Dr. Fonari cited relational aggression (RA) as a springboard for what cyberbullying is today. Fornari said RA has been around for some time. It’s referred to covert aggression, or covert bullying and, “is considered to be a standard form of bullying.”
“It is defined as a type of aggression in which harm is caused through damage to relationships or social status within a group and can include lies, gossip, betrayal, solitude, exclusion, humiliation and other forms of aggression,” Fornari said.
Sounds like cyberbullying, doesn’t it? Schools are having trouble with cyberbullying because it’s not something they can regulate. The biggest issue in terms of school regulation is that it’s out of their hands once the child leaves school. If it occurs in school, it’s something the schools can deal with.
“It’s done on the cellphone,” Fonari stated. “If it’s done in the evening or the weekend, do they [school personnel] have the right to intervene? I say the bully is the person with the problem.”
Effective interventions have yet to be determined since the Internet is a growing, everyday changing technology. Schools can only go so far in regulating a forum that is so far-reaching. “I think the reality [is that cyberbulliying is] becoming so common and it’s happening in all schools,” Fonari said, “Its not just public schools, it’s not just parochial or private schools. It’s everywhere.”

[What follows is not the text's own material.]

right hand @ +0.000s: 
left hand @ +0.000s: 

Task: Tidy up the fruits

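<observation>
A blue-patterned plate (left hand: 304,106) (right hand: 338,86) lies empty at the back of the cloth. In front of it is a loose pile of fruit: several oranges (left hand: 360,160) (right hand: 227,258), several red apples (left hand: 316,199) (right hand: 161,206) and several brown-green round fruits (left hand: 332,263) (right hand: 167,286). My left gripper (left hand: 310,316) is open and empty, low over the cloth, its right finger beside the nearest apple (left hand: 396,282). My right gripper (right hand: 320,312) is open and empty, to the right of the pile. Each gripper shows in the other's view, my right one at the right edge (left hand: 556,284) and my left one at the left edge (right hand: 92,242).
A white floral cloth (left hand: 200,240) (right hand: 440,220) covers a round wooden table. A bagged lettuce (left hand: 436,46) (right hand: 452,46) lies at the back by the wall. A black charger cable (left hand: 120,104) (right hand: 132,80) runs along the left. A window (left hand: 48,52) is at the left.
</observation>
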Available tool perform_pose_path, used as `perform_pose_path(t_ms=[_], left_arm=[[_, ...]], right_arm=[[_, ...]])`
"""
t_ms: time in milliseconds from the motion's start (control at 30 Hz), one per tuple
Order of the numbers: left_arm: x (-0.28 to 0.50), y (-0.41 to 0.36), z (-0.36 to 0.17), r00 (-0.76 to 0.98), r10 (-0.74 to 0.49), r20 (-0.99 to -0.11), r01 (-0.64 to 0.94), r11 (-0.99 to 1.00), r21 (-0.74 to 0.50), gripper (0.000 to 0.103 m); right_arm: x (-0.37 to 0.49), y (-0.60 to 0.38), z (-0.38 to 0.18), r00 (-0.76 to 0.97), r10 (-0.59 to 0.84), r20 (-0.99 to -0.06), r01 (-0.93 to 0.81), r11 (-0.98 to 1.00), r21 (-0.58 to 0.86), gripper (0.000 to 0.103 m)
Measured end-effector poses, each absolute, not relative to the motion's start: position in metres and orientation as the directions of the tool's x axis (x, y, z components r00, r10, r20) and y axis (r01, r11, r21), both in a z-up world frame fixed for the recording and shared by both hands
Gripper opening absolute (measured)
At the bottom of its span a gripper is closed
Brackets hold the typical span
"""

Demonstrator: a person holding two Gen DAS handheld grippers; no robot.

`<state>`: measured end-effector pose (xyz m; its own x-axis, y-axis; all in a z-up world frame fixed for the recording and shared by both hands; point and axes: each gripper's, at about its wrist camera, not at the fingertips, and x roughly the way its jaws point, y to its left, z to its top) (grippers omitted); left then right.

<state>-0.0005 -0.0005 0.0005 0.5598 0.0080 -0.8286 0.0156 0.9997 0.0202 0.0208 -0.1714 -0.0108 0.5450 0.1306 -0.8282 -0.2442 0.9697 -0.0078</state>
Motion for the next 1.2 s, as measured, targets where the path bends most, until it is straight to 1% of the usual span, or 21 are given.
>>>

Mineola School District Superintendent Michael Nagler spoke to Anton Community Newspapers and stated his view on cyberbullying and what the school district has done to regulate the problem while kids are in school. He said that it’s something that everyone has to deal with and it doesn’t seem like it’s going to disappear anytime soon.
“For students in a educational setting, all students are required to have signed our Acceptable Use Policy,” Nagler said. “The board of education has a policy on how our students can use our technology equipment. Cyberbullying was addressed in that policy.”
Dr. Nagler said that the school has unofficially dealt with cyberbullying cases because like most situations, they occur while the students are at home. “It has spilled over into the school and that’s when we can step in like instant messaging or Facebook and such,” he said. “Oftentimes parents would approach school administration to deal with the problem.”
Nagler said the Acceptable Use Policy has worked very well and that if students break the policy, they are banned from using the technology. “They’d be suspended from privileges of technological use,” he said.
Dr. Nagler concluded that if the school is confident it won’t happen again, the school would step in and deal with the problem. He also iterated that depending on the nature of the bullying, “we may just turn it over to the police.”